Rijkdom en onrechtvaardigheid: AfD groeit door sociale problemen
De AfD verkrijgt invloed door sociale ongelijkheid; Studies tonen het verband aan tussen economische onzekerheid en rechts-populistische stemmen.

Rijkdom en onrechtvaardigheid: AfD groeit door sociale problemen
Wat motiveert kiezers in Duitsland? Uit een recent internationaal onderzoek blijkt dat percepties van rijkdom een grote invloed hebben op het stemgedrag. Mensen die economisch slechter af zijn dan hun ouders, stemmen doorgaans op rechts-populistische partijen. Dit werd door ruim 89.000 mensen bevestigd in een uitgebreid onderzoek. Sinds de oprichting twaalf jaar geleden heeft de AfD (Alternatief voor Duitsland) zich ontwikkeld tot de sterkste oppositiepartij en staat volgens onderzoeken momenteel vaak op de tweede of zelfs eerste plaats achter de Unie (CDU/CSU) als het gaat om de goedkeuring van de kiezers, meldt Zuid-Duitse krant.

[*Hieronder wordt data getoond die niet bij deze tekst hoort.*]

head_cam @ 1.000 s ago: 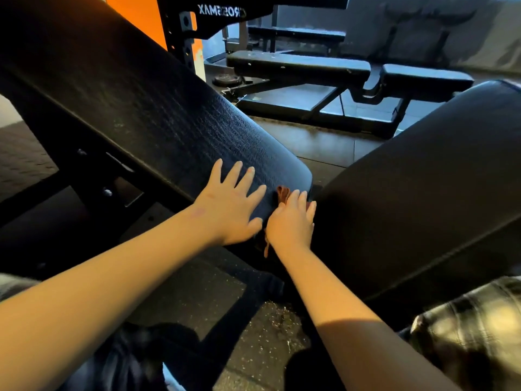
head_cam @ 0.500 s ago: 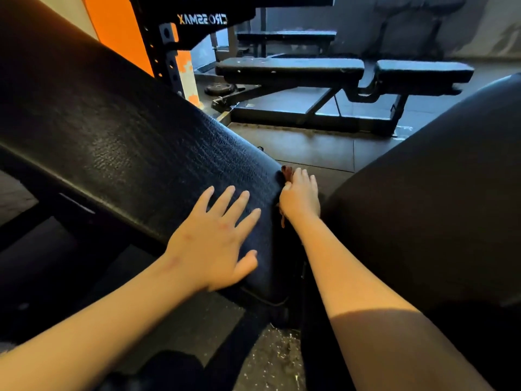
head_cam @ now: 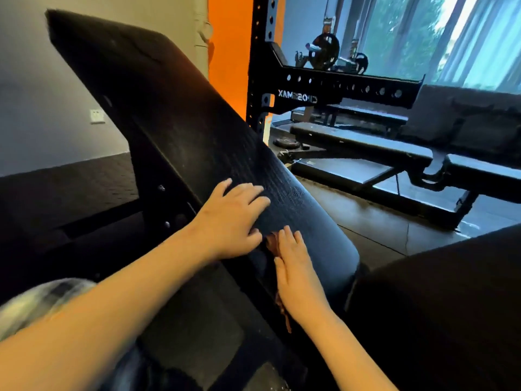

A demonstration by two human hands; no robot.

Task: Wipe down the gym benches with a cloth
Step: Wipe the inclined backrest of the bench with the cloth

Een zorgvuldige blik op het politieke landschap van Duitsland laat zien dat de opkomst van de AfD nauw verbonden is met een gevoel van ongelijkheid en onrechtvaardigheid. Volgens de analyse die wordt beschreven in het onderzoek op basis van het onderzoek moeten er sociale beleidsmaatregelen worden genomen om kiezers van deze partijen terug te winnen. “Als je de AfD wilt bestrijden, moet je sociaal beleid voeren”, is de dringende oproep van een deskundige. Uit de resultaten van een onderzoek begin 2024 blijkt dat bijna 90% van de AfD-stemmers de welvaart in Duitsland als oneerlijk verdeeld beschouwt. Economische dienst gemeld.
De sociale kloof
De sociale verschillen worden niet alleen door AfD-kiezers als oneerlijk ervaren. Ongelijkheid is een kwestie die ook veel andere politieke aanhangers bezighoudt. Vooral de Groenen maken zich zorgen over de ongelijke verdeling van de welvaart. Uit een persoonlijke enquête van IW uit mei 2024 blijkt dat 47% van de AfD-aanhangers zich grote zorgen maakt over de sociale ongelijkheid. Hun opvattingen over immigratie en economische ontwikkelingen zijn aanzienlijk negatief vergeleken met die van de algemene bevolking.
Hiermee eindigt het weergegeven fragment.